The following is sorta-kinda carried on from a recent comments thread, where I was basically saying I wasn't gonna yack about what I'm thinking until I spent the time to fully formalized it. Well, Luke got interested in it, and I spewed the entire sketch and intuition to him, and he asked me to put it up where others can participate. So the following is it.
Basically, Algorithmic Information Theory as started by Solomonoff and Kolmogorov, and then continued by Chaitin, contains a theorem called Chaitin's Incompleteness Theorem, which says (in short, colloquial terms) "you can't prove a 20kg theorem with 10kg of axioms". Except it says this in fairly precise mathematical terms, all of which are based in the undecidability of the Halting Problem. To possess "more kilograms" of axioms is mathematically equivalent to being able to computationally decide the halting behavior of "more kilograms" of Turing Machines, or to be able to compress strings to smaller sizes.
Now consider the Curry-Howard Isomorphism, which says that logical systems as computation machines and logical systems as mathematical logics are, in certain precise ways, the same thing. Now consider ordinal logic as started in Turing's PhD thesis, which starts with ordinary first-order logic and extends it with axioms saying "First-order logic is consistent", "First-order logic extended with the previous axiom is consistent", all the way up to the limiting countable infinity Omega (and then, I believe but haven't checked, further into the transfinite ordinals).

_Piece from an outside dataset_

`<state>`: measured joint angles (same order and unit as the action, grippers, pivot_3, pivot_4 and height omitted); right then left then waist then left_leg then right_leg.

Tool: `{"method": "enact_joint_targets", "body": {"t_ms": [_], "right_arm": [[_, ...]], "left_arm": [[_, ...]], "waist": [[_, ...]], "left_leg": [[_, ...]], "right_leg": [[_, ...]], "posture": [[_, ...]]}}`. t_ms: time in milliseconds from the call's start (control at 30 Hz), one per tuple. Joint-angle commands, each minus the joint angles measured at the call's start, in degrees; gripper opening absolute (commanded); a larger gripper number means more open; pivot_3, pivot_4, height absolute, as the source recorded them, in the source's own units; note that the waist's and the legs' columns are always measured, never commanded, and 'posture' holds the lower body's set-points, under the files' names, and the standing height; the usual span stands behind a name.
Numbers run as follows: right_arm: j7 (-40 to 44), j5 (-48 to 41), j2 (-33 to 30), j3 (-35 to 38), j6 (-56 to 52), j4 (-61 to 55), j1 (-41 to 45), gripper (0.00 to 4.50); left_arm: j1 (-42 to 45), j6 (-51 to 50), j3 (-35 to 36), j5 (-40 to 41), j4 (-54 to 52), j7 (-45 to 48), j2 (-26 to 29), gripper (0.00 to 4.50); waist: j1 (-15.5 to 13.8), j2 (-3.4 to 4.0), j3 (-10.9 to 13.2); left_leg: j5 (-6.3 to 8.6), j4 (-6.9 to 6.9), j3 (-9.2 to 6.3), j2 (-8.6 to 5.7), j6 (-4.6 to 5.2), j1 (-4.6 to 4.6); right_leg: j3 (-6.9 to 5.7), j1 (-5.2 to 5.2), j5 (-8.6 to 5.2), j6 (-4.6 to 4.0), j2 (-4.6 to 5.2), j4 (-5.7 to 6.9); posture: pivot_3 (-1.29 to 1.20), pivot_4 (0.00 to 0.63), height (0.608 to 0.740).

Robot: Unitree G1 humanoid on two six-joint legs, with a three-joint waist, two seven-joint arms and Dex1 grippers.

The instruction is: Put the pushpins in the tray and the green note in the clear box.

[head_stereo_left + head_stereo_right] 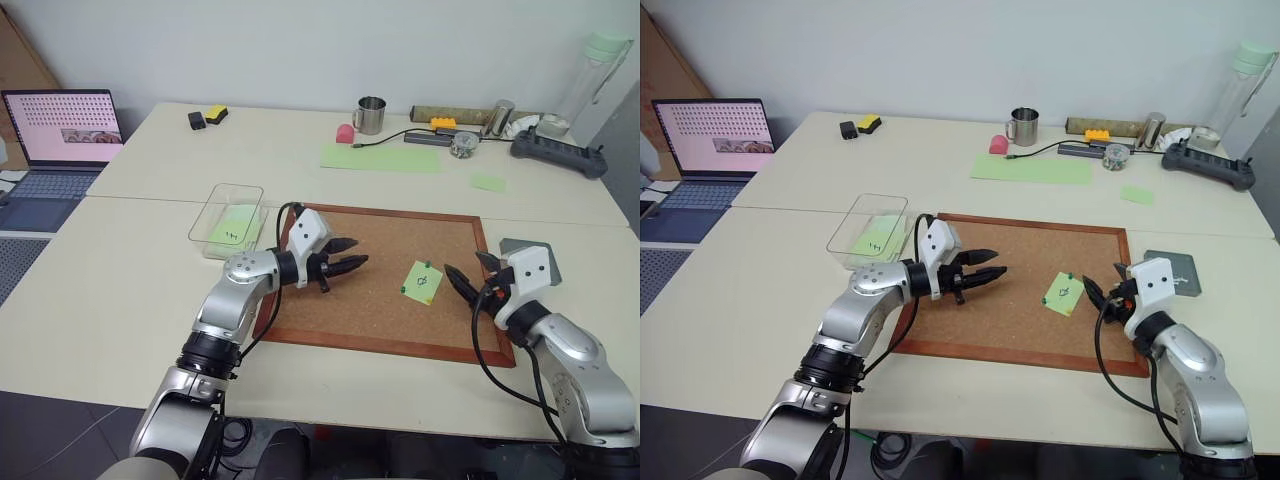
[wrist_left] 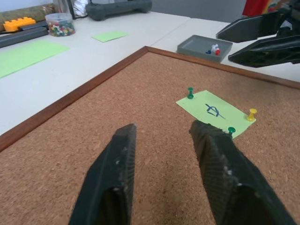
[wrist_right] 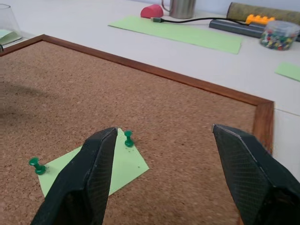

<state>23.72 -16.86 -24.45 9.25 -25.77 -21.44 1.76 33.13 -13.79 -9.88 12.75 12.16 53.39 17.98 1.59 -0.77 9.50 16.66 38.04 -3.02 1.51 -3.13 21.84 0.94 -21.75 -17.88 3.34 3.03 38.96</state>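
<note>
While the green note (image 1: 422, 282) was lying on the corkboard (image 1: 330, 310), it was fixed there by pushpins (image 2: 190, 93) at its corners, so I judged that the pins had to come out before the paper could go anywhere. The note lay between the two grippers, nearer to the right gripper (image 1: 470, 277), which pointed at it from just beside with its jaws spread wide and nothing between them. The left gripper (image 1: 345, 265) hovered over the board farther from the note, pointing toward it; its fingers (image 2: 112, 173) stood a little apart and held nothing.

The tray (image 1: 525, 247) sat off the board just behind the right gripper, probably so that this arm can drop pins there with a short move. The clear box (image 1: 228, 215) stood beyond the board's edge behind the left gripper, on that arm's side, and it already contained another green paper.

The head views showed the whole layout but the pins were only small dots there. The left wrist view showed two green pins and one yellow pin (image 2: 252, 114) on the note, the loopy drawing, and a few red, blue and white pins already in the tray. The right wrist view showed two green pins close to its left finger, and a jar of pins (image 3: 280, 35) far on the table.
</note>
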Motion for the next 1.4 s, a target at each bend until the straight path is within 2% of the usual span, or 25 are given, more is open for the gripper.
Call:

In a search problem with partial information, as you gain more information you're closing in on a smaller and smaller portion of your search space. Thus, Turing's ordinal logics don't violate Goedel's Second Incompleteness Theorem: they specify more axioms, and therefore specify a smaller "search space" of models that are, up to any finite ordinal level, standard models of first-order arithmetic (and therefore genuinely consistent up to precisely that finite ordinal level). Goedel's Completeness Theorem says that theorems of a first-order theory/language are provable iff they are true in every model of that first-order theory/language. The clearest, least mystical, presentation of Goedel's First Incompleteness Theorem is: nonstandard models of first-order arithmetic exist, in which Goedel Sentences are false. The corresponding statement of Goedel's Second Incompleteness Theorem follows: nonstandard models of first-order arithmetic, which are inconsistent, exist. To capture only the consistent standard models of first-order arithmetic, you need to specify the additional axiom "First-order arithmetic is consistent", and so on up the ordinal hierarchy.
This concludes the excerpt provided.